**WORK REQUEST**
Please show every line in the entries below that includes the word "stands".

**DATA TO USE**
+--

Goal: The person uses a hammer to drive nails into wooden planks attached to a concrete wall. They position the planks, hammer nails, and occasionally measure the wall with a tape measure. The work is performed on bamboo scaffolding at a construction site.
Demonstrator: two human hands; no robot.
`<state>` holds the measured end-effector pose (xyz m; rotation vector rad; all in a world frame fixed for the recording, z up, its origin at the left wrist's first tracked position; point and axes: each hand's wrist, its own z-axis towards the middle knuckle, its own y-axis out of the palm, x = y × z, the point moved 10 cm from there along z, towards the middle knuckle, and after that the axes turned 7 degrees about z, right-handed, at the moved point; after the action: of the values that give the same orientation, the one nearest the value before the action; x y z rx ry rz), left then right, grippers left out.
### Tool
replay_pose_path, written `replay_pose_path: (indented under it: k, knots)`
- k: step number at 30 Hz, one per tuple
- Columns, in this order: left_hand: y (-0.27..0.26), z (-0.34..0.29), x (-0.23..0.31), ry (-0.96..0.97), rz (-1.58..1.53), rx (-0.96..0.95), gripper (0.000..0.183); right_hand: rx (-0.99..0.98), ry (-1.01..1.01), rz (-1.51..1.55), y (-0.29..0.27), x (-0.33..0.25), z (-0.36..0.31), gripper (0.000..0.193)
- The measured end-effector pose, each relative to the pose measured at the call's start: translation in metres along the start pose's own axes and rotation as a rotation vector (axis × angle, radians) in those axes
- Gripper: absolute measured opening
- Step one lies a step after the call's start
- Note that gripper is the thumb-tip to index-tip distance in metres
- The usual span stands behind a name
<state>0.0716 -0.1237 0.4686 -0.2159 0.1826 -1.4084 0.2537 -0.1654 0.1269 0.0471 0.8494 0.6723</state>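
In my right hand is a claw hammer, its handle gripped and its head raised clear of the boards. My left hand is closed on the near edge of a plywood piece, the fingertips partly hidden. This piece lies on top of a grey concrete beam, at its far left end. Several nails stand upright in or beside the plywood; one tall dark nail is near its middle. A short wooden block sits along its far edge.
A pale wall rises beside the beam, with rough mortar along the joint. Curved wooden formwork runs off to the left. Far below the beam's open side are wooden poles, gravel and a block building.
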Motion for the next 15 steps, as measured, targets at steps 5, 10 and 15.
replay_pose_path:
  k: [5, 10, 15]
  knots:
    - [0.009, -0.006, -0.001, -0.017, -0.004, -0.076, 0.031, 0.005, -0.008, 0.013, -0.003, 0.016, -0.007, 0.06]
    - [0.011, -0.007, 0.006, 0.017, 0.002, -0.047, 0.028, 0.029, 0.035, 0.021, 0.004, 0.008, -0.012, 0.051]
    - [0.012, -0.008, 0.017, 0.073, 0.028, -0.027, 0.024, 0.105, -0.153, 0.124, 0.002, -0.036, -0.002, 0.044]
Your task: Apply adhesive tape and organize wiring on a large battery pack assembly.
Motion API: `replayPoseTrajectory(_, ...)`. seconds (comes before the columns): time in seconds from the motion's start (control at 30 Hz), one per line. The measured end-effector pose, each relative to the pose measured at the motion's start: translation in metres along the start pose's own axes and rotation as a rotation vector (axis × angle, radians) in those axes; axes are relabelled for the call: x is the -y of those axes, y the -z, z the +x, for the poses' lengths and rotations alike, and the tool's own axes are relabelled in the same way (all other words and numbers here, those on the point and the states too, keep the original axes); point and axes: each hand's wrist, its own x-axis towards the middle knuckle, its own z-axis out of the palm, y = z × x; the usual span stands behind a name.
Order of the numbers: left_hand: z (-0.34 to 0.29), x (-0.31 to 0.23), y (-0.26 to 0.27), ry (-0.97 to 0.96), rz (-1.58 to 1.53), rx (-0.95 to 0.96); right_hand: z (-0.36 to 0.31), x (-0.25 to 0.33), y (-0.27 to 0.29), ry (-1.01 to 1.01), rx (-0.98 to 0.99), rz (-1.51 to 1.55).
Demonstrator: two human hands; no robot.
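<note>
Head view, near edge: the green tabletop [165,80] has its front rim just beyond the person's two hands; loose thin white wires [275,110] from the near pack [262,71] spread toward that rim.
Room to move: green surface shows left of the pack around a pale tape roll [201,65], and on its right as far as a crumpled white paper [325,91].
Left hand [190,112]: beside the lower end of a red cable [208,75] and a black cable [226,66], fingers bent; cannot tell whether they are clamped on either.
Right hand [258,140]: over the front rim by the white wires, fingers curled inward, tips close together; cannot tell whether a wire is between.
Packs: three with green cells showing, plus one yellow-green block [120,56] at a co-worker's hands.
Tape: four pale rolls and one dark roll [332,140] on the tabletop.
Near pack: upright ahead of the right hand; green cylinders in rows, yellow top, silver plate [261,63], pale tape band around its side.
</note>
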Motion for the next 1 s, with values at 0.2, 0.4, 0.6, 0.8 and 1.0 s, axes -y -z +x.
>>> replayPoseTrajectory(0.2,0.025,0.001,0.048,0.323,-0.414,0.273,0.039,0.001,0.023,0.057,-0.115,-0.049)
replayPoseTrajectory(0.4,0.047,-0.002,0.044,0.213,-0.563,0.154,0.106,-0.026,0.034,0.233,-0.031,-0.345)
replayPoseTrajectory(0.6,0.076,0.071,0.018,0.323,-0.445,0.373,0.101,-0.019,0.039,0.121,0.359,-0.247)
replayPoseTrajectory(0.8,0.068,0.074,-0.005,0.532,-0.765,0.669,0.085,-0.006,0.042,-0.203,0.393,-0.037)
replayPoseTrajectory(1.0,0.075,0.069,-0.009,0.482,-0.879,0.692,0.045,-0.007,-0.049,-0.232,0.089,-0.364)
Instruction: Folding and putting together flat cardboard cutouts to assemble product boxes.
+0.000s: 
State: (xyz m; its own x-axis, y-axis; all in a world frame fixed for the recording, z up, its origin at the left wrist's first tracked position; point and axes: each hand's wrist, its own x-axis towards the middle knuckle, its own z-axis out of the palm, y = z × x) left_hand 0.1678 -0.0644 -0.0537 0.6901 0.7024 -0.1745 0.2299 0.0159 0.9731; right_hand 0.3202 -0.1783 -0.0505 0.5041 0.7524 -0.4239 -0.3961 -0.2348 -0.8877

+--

**TASK OUTPUT**
- The usual span stands behind a name
Motion API: `replayPoseTrajectory(_, ...)`. seconds (comes before the columns): time in seconds from the motion's start (control at 30 Hz), one per line. The measured end-effector pose, each relative to the pose measured at the motion's start: translation in metres along the start pose's own axes and rotation as a rotation vector (axis × angle, radians) in those axes; axes are relabelled for the call: x is the -y of those axes, y the -z, z the +x, for the poses' lengths and rotations alike, and the tool's own axes are relabelled in the same way (all other words and numbers here, those on the point and the states too, keep the original axes); point and axes: each hand's wrist, its own x-axis towards the middle knuckle, its own z-axis out of the palm, y = z × x; the usual span stands behind a name.

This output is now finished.